17.1 Recipe for masking and background-fitting

The following script fits a surface to the background in a series of NDFs. First two bright galaxies are to be excluded from the fitting process by being masked using an ARD region (see SUN/95, “Doing it the ARD way”). It is known that the brighter galaxy is the brightest object in the field and the relative displacement of the two galaxies is constant.

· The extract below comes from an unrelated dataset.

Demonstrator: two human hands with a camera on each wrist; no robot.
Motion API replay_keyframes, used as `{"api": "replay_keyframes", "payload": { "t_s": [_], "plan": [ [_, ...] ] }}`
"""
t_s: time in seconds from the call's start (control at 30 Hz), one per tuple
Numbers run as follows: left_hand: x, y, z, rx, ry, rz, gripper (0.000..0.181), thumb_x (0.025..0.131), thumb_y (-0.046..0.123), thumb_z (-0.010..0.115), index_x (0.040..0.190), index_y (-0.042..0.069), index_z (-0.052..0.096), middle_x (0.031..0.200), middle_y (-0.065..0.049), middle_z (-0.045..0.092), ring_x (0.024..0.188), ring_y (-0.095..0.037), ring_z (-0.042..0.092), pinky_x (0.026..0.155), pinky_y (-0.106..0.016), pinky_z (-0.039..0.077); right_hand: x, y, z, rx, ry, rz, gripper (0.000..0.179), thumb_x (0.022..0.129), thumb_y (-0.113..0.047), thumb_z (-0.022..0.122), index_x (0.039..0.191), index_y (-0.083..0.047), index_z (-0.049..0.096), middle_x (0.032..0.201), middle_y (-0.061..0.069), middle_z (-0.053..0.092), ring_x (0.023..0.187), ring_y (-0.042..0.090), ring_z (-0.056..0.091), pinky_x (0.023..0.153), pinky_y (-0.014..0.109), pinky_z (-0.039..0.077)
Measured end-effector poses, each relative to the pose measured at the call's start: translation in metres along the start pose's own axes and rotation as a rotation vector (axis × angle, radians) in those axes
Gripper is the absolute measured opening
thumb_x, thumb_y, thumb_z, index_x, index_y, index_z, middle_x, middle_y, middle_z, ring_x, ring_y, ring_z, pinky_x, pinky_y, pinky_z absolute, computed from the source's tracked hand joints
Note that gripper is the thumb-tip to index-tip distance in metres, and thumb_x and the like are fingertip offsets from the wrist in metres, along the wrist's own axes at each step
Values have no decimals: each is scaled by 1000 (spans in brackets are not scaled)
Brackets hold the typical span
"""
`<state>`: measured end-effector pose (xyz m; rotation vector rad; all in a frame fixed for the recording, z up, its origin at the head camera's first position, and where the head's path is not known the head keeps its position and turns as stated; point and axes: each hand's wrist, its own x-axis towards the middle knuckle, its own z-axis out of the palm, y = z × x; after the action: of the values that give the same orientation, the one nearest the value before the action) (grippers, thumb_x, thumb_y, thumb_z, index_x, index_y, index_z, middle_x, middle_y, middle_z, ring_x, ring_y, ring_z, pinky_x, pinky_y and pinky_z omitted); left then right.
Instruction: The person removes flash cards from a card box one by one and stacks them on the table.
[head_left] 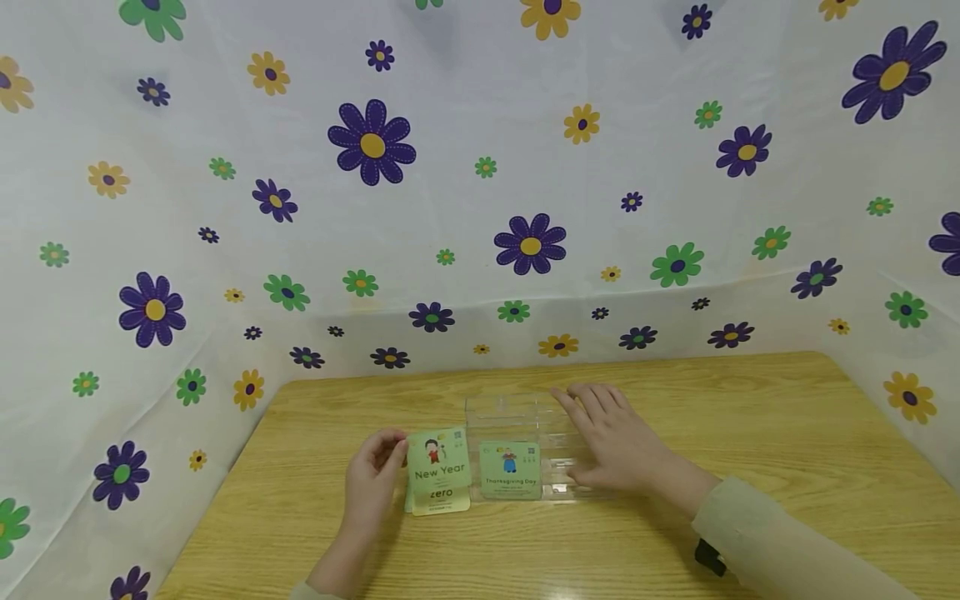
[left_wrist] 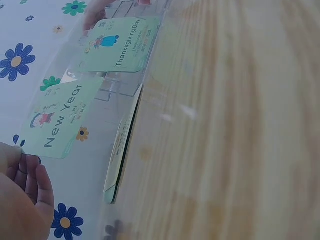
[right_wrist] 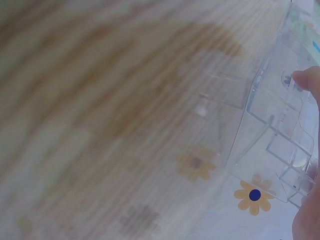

       # Loop through the remaining arguments, assuming that these are NDFs.
       foreach file ($ndfs[1-])
  
       # Obtain the NDF’s name.
          set file1=$file:r
  
       # Obtain the centre of the galaxy, assuming it is the pixel with the
       # largest value.
          stats $file1 > /dev/null
  
       # Store the maximum (centre) co-ordinates values in shell variables.
          set centre = ‘parget maxcoord stats‘
  
       # Create a two-line ARD file.  The first is for the bright galaxy, and
       # the other is the second brightest galaxy.  We assume a constant offset.
       # Use CALC to evaluate the expressions, as the centres are strings and
       # might be floating point.
          echo ’ELLIPSE( ’$centre[1]’, ’$centre[2]’, 82, 44, 152 )’ > $file1".ard"
  
          set aa = ‘calc exp=\"$centre[1] + 68\"‘
          set bb = ‘calc exp=\"$centre[2] - 59\"‘
  
          echo ’ELLIPSE( ’$aa’, ’$bb’, 30, 25, 105 )’ >> $file1".ard"
  
       # Mask the NDF.
          ardmask $file1 $file1".ard" $file1"_masked" cosys=w
          \rm $file1.ard
  
       # Do the surface fit.
          echo " "
          echo $file:r
          surfit in=$file1"_masked" out=$file1"_bg" estimator=median \
                 fittype=polynomial nxpar=4 nypar=4 ix=16 iy=16 \
                 fitclip=\[2,2.5,3\] evaluate=interpolate
  
       # Perform the sky subtraction.
          sub $file1 $file1"_bg" $file1"_ss"
  
       # Remove work files.
           \rm $file1"_bg.sdf" $file1"_masked.sdf"
       end
  
       exit

parget obtains the x-y co-ordinates of the maximum value in each NDF, and these are stored in variable centre. Since there are two values, centre is an array. The value of the first element $centre[1] is the x co-ordinate from stats, and the second $centre[2] is the y co-ordinate. These values are placed in an ARD expression and output to $file".ard". calc applies the offset between the galaxies. The second ARD expression is appended to the same text file. ardmask then masks the galaxies, surfit performs the background fit, and subtracts it from the original NDF. The intermediate files are removed. The exit command meaning exit the script is implied at the end of the file, so it can usually be omitted. You might want to call it to leave the script, when some error is encountered.

If you want to make the shape and orientation arguments of the script, see the example of UNIX-style options in Section 14.